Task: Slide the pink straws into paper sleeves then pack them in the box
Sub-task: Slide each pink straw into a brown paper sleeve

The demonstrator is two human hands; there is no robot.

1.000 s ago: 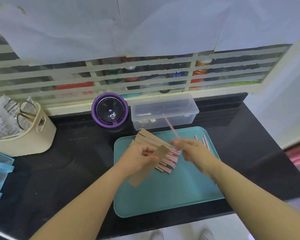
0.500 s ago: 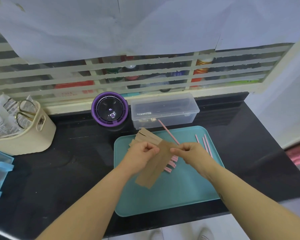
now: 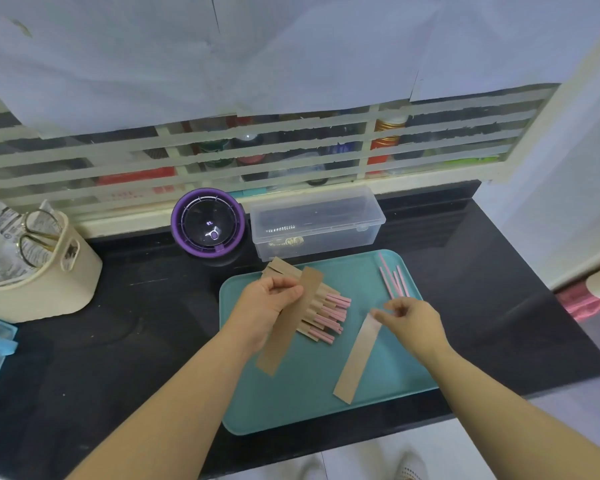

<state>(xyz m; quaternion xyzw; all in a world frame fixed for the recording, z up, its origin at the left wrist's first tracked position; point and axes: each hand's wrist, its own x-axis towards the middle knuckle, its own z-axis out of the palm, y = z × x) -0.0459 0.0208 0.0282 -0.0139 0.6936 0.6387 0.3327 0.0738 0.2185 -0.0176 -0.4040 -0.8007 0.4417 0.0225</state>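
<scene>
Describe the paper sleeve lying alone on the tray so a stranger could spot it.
Find the teal tray on the black counter. On its right half a brown paper sleeve lies flat, its top end by the right hand. Unlike the fanned pile, it lies alone.

Two paper sleeves (image 3: 284, 327) flank the sleeved straws (image 3: 328, 315); loose pink straws (image 3: 394, 280) lie before the lidded box (image 3: 316, 223).
</scene>
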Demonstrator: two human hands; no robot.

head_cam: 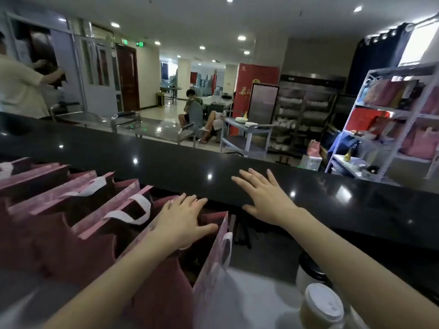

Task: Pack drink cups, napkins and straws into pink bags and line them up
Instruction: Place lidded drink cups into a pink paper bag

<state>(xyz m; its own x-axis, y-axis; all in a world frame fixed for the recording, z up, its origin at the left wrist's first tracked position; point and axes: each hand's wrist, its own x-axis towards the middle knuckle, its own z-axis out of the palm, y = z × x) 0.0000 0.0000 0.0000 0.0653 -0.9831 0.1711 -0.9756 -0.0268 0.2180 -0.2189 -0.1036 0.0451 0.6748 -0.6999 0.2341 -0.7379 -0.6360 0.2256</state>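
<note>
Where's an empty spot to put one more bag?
Bare grey worktop lies between the last pink bag and the lidded cup. The black ledge is bare right of the right hand. Left is crowded with the row of bags.

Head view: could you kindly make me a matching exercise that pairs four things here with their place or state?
Column one:
1 left hand
2 right hand
3 cup
4 bag handles

Column two:
A white lid on, bottom right
B fingers spread over the black counter
C white loops
D resting on top of a pink bag

Pairs: 1-D, 2-B, 3-A, 4-C.
</note>
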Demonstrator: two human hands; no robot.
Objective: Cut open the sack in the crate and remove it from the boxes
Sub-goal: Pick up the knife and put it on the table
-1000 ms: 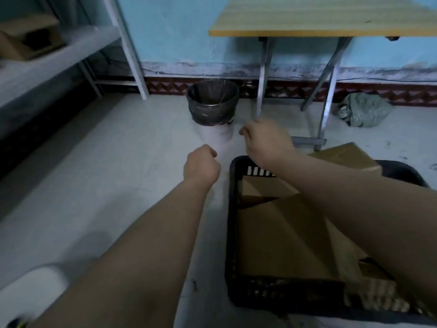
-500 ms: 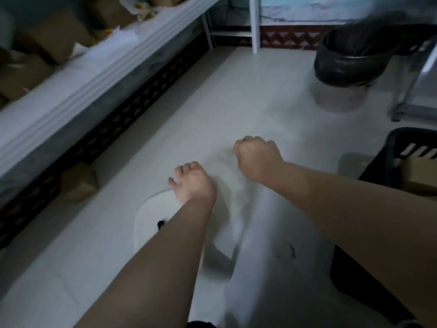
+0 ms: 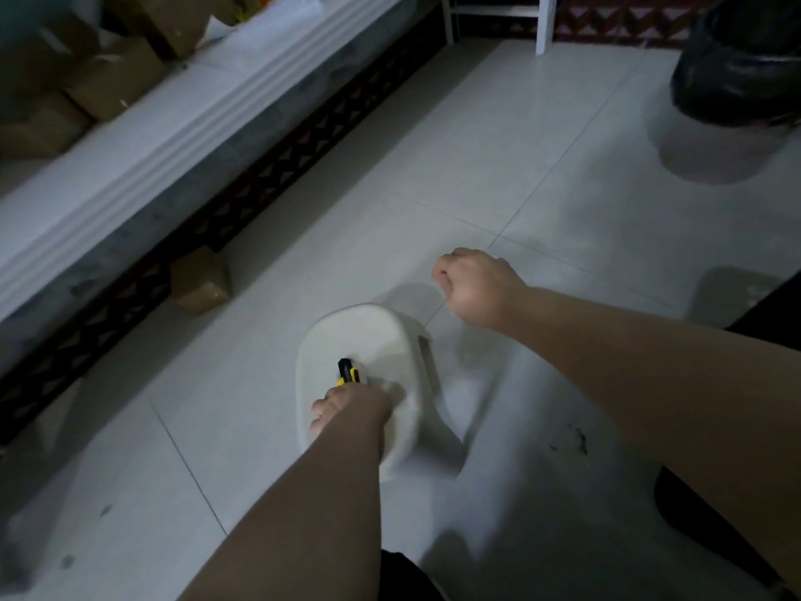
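The left hand (image 3: 353, 405) sits low in the centre of the frame, on top of a white plastic stool (image 3: 368, 336) that stands on the pale tiled floor (image 3: 433, 167). Its fingers curl down over the rear end of a yellow and black utility knife (image 3: 348, 370), which lies on the stool's seat with its dark tip pointing toward the top of the frame. The right hand (image 3: 474, 286) hangs above the floor just beyond the stool, right of centre. It is clenched into a tight fist with the knuckles up, and nothing shows inside it. Of the crate (image 3: 776, 308) only a dark corner shows at the right edge, well apart from both hands, and what it contains lies outside the frame. In the upper right stands a waste bin (image 3: 737, 67) lined with a black bag. A long white shelf (image 3: 173, 136) runs diagonally across the upper left, with brown cardboard boxes (image 3: 112, 80) on it. One small cardboard box (image 3: 199, 279) sits on the floor at the shelf's foot, left of the stool.
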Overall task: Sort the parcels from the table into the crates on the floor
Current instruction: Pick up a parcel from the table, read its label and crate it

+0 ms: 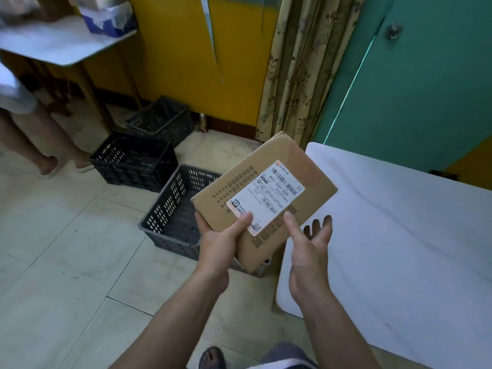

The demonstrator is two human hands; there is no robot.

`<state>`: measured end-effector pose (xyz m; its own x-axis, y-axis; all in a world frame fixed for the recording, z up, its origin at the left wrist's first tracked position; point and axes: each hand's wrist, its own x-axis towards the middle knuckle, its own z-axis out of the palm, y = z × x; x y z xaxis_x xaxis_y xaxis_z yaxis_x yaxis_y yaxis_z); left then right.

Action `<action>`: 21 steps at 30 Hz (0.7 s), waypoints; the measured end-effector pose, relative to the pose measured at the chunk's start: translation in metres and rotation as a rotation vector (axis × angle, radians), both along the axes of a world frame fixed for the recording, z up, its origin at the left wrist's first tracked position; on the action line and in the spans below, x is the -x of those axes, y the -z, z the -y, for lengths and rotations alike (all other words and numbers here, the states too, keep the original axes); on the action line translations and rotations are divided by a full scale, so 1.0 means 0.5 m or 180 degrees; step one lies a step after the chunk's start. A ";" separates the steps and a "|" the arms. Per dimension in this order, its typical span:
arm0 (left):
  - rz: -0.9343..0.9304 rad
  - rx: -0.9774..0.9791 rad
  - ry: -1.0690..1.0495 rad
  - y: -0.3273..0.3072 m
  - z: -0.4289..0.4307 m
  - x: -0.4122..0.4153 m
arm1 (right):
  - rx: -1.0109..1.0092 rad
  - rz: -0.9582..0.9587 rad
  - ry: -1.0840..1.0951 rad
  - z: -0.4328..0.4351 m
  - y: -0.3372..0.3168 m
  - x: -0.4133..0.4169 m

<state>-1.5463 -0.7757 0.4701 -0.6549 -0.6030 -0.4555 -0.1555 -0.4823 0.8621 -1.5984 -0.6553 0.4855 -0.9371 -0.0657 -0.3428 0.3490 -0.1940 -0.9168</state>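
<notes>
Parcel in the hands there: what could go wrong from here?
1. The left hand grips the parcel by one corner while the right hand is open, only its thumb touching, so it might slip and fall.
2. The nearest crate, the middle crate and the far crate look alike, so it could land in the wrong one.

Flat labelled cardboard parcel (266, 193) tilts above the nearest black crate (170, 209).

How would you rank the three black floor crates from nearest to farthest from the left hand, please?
1. Front crate, just left of the left hand, partly behind the parcel.
2. Middle crate, farther left and back.
3. Back crate, beside the yellow wall.
</notes>
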 end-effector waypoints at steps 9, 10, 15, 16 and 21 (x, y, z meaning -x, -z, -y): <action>0.0260 0.0131 0.0421 0.043 0.213 0.001 | -0.1444 -0.0613 -0.0547 0.088 0.009 0.108; 0.0295 0.0126 0.0519 0.048 0.230 0.010 | -0.1516 -0.0589 -0.0698 0.101 0.013 0.126; 0.0429 0.0102 0.0850 0.083 0.306 0.075 | -0.1904 -0.0347 -0.1087 0.158 0.060 0.224; 0.0461 0.0093 0.0850 0.094 0.321 0.095 | -0.1913 -0.0296 -0.1067 0.172 0.078 0.245; 0.0726 0.0122 0.0641 0.151 0.372 0.190 | -0.1876 0.0021 -0.0877 0.226 0.165 0.309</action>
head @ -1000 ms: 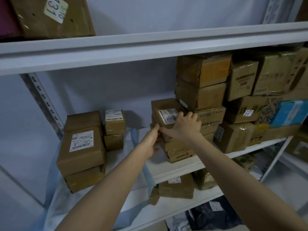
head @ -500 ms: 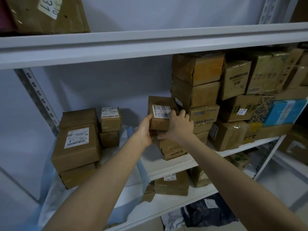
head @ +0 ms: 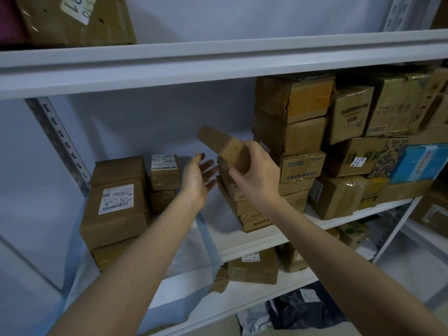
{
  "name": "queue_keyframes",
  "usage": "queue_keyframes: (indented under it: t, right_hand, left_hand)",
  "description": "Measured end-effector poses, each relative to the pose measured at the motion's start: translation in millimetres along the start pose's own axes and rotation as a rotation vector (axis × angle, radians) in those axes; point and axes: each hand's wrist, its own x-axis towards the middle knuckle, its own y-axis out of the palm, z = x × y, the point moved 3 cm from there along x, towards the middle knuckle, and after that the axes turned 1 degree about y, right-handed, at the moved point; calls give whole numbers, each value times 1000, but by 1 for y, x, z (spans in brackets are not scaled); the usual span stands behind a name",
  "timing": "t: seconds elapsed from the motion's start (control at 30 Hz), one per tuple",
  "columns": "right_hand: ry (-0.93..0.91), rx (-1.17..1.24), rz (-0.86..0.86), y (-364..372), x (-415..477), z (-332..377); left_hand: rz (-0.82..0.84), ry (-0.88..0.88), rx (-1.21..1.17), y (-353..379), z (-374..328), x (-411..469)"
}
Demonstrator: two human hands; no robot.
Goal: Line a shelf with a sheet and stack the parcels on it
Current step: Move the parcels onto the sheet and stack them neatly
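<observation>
My right hand point(head: 257, 170) grips a small brown cardboard parcel point(head: 223, 144), lifted and tilted above a low stack of flat parcels point(head: 252, 214) on the white shelf point(head: 257, 238). Just left of it, my left hand point(head: 197, 178) is open with fingers spread, apart from the parcel. A pale blue-edged sheet point(head: 191, 258) covers the shelf's left part and hangs over its front edge. On the sheet stand a stack of larger labelled parcels point(head: 116, 202) and two small parcels point(head: 164, 175), one on the other.
Many brown parcels point(head: 295, 117) and a blue box point(head: 419, 163) crowd the shelf's right side. A white shelf board point(head: 218, 64) runs above, with a big carton point(head: 77, 18) on it. More parcels point(head: 252, 265) lie on the lower shelf, and dark bags point(head: 298, 311) below.
The small parcel has been lifted off the low stack and tilted, its label turned out of sight. My left hand has let go of it and opened.
</observation>
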Motion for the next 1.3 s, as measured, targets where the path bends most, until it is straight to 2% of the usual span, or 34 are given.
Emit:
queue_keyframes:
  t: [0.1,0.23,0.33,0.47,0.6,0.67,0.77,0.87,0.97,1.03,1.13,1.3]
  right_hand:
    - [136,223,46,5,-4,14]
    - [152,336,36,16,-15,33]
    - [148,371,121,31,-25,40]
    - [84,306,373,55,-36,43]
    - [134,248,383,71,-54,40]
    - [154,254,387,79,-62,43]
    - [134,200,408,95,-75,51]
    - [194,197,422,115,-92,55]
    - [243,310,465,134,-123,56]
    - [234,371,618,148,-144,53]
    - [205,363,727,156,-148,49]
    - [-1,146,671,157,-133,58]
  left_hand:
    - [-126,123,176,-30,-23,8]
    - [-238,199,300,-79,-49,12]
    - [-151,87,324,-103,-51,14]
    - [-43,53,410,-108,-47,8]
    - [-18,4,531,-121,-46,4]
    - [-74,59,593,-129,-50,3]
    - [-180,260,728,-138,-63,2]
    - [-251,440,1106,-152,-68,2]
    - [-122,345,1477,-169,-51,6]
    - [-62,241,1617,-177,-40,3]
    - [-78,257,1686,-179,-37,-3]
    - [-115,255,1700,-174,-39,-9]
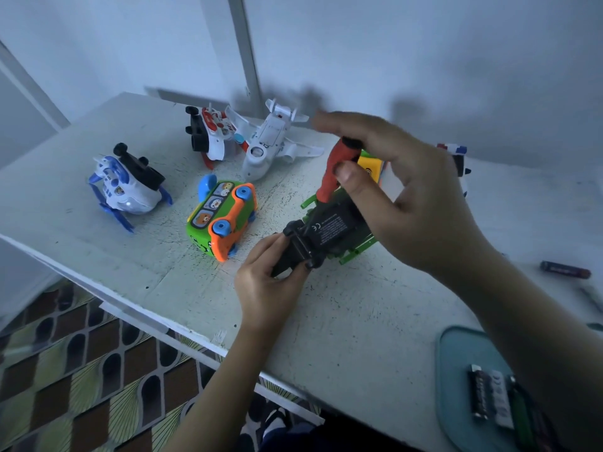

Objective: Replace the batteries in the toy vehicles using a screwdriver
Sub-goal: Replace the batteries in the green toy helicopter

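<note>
A green toy vehicle lies upside down mid-table, its black underside (pixel 329 231) facing up. My left hand (pixel 270 282) grips its near black end. My right hand (pixel 401 197) holds a red-handled screwdriver (pixel 336 168) between thumb and fingers, with the tip down on the black underside. Batteries (pixel 489 399) lie on a teal tray (pixel 456 380) at the near right.
Other upturned toys stand around: a green-orange bus (pixel 222 220), a white-blue helicopter (pixel 127 187), a white-red vehicle (pixel 208 135), a white plane (pixel 270 141) and a yellow toy (pixel 370 168) behind the screwdriver. A loose battery (pixel 564 269) lies far right. The table's front edge (pixel 156 324) runs diagonally.
</note>
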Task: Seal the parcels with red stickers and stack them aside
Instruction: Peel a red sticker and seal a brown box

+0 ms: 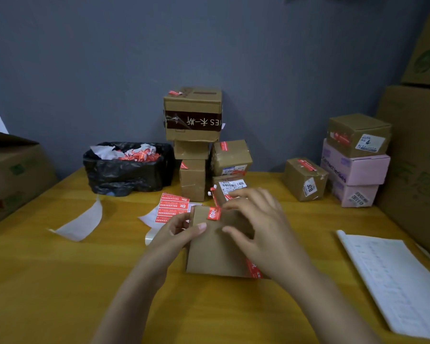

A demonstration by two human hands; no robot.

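Observation:
A small brown cardboard parcel stands on the yellow table in front of me. A red sticker sits folded over its top far edge, and another red sticker shows at its lower right corner. My left hand grips the parcel's left side, thumb on the near face. My right hand rests on the parcel's top right, fingers at the sticker, thumb on the near face. A sheet of red stickers lies just behind the parcel.
A stack of sealed brown parcels rises at the back centre. A black-bagged bin of sticker scraps sits back left. More parcels and pink boxes stand at the right. White paper sheets lie near right, backing paper at left.

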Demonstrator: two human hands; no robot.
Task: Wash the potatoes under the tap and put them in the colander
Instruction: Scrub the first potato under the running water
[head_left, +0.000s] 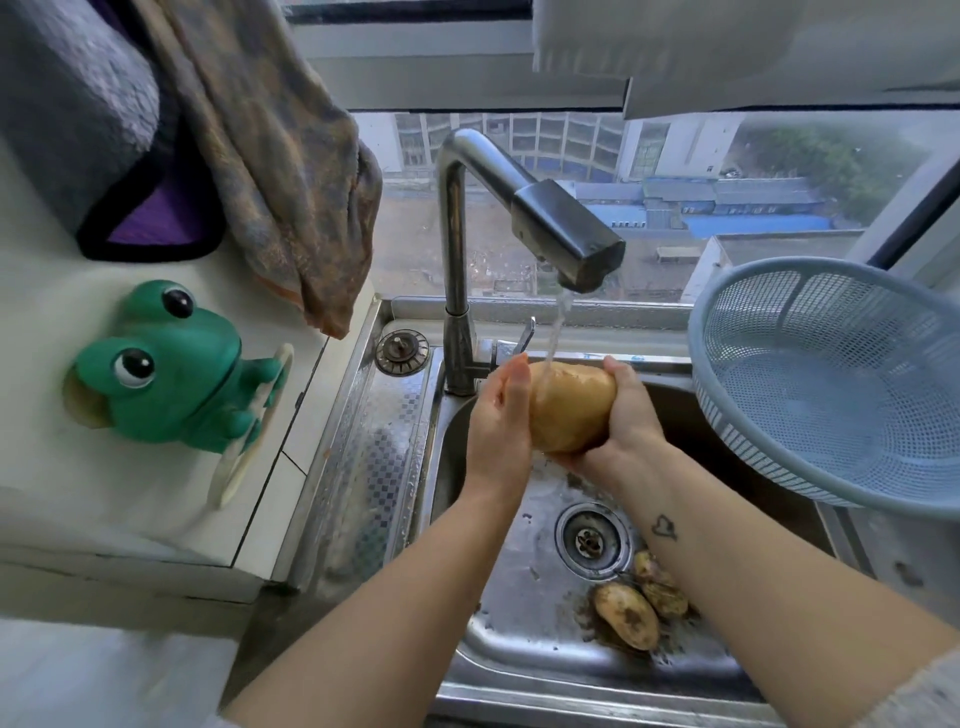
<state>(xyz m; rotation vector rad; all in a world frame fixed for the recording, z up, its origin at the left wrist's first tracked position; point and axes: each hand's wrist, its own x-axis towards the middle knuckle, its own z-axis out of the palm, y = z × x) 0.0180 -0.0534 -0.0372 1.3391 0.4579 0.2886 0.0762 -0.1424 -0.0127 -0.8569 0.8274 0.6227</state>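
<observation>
The big potato (569, 405) is right under the tap (566, 234), in the water (556, 327). The right hand (631, 410) grips it, fingers curled round its 3 o'clock side. The left hand (498, 415) presses on its 9 o'clock side, fingers straight. To wash it well, turn it slowly and rub every side. Hold tight, it looks slippery. Muddy potatoes (626, 616) lie in the sink (519, 639) at 5 o'clock. The blue colander (831, 384) sits at 3 o'clock, with no potato inside.

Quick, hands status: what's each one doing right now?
Left hand: open, fingers straight, pressed against the potato.
Right hand: closed round that potato, holding it.
</observation>
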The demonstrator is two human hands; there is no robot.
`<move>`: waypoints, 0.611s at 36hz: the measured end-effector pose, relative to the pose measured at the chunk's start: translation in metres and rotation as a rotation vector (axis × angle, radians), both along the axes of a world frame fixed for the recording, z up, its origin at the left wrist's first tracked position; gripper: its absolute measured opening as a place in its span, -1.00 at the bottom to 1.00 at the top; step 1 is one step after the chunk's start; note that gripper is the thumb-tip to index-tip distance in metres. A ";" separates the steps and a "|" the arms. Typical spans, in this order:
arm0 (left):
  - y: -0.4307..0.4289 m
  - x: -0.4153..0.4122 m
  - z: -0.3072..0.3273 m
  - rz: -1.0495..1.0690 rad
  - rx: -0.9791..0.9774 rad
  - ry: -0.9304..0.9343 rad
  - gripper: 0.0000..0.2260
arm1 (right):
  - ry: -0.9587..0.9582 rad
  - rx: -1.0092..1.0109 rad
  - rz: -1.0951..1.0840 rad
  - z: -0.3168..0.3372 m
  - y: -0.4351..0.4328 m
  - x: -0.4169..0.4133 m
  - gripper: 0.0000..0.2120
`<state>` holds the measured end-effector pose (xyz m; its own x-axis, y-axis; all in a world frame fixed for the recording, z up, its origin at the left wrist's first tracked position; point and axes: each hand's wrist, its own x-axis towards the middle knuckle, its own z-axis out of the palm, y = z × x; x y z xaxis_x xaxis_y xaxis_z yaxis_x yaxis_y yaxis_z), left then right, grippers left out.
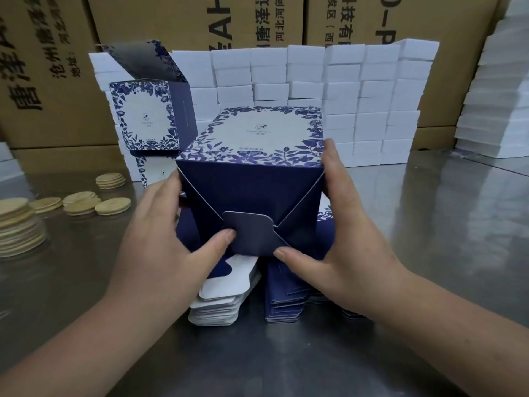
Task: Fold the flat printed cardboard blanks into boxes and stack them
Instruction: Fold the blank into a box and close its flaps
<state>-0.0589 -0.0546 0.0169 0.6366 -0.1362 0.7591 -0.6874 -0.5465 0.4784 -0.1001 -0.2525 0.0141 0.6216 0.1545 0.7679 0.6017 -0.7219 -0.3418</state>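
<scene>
Above flat blanks (284,306), squared cardboard box (249,190)

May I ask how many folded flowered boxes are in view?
3: held box between left hand and right hand; open-lidded box back left; lower box beneath it, partly hidden. More may be hidden.

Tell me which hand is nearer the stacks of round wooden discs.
Left. The left hand grips the left side of the box, just right of the wooden discs; the right hand holds the opposite side, farther off.

The box (249,190) hides most of the flat blanks (286,305); its small print (252,152) is unreadable.
</scene>
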 end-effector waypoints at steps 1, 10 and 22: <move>0.000 0.001 -0.002 -0.014 -0.013 0.001 -0.47 | 0.042 0.048 0.021 -0.001 0.000 0.000 -0.05; -0.005 -0.003 -0.011 -0.145 -0.123 0.056 -0.26 | 0.065 0.245 0.048 -0.007 -0.001 0.004 -0.08; -0.002 -0.007 0.004 -0.169 -0.030 0.070 -0.26 | 0.005 0.238 0.061 -0.002 0.002 0.003 -0.21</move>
<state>-0.0661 -0.0563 0.0206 0.6577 -0.2236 0.7193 -0.7329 -0.4107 0.5424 -0.0971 -0.2510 0.0117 0.6203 0.0071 0.7843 0.6397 -0.5833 -0.5006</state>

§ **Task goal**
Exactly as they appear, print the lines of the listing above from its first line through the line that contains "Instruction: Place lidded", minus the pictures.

§ **Result of this exercise**
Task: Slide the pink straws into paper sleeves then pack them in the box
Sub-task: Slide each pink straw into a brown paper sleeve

The demonstrator is two human hands; there is no robot.

1.000 s ago: 
0.500 s ago: 
now: 

<state>(xyz m; quaternion xyzw; all in a world frame fixed for the recording, z up, its origin at the left wrist's first tracked position; point and axes: each hand's wrist, its own x-axis towards the middle knuckle, its own z-axis out of the palm, y = z × x) -0.0459 0.0208 0.0282 -0.0139 0.6936 0.6387 0.3327 0.0738 0.2185 -0.0176 -0.4040 -0.8007 0.4417 0.0225</state>
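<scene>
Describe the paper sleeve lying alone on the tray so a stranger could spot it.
Find the teal tray on the black counter. On its right half a brown paper sleeve lies flat, its top end by the right hand. Unlike the fanned pile, it lies alone.

Two paper sleeves (image 3: 284, 327) flank the sleeved straws (image 3: 328, 315); loose pink straws (image 3: 394, 280) lie before the lidded box (image 3: 316, 223).
</scene>
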Demonstrator: two human hands; no robot.

head_cam: 

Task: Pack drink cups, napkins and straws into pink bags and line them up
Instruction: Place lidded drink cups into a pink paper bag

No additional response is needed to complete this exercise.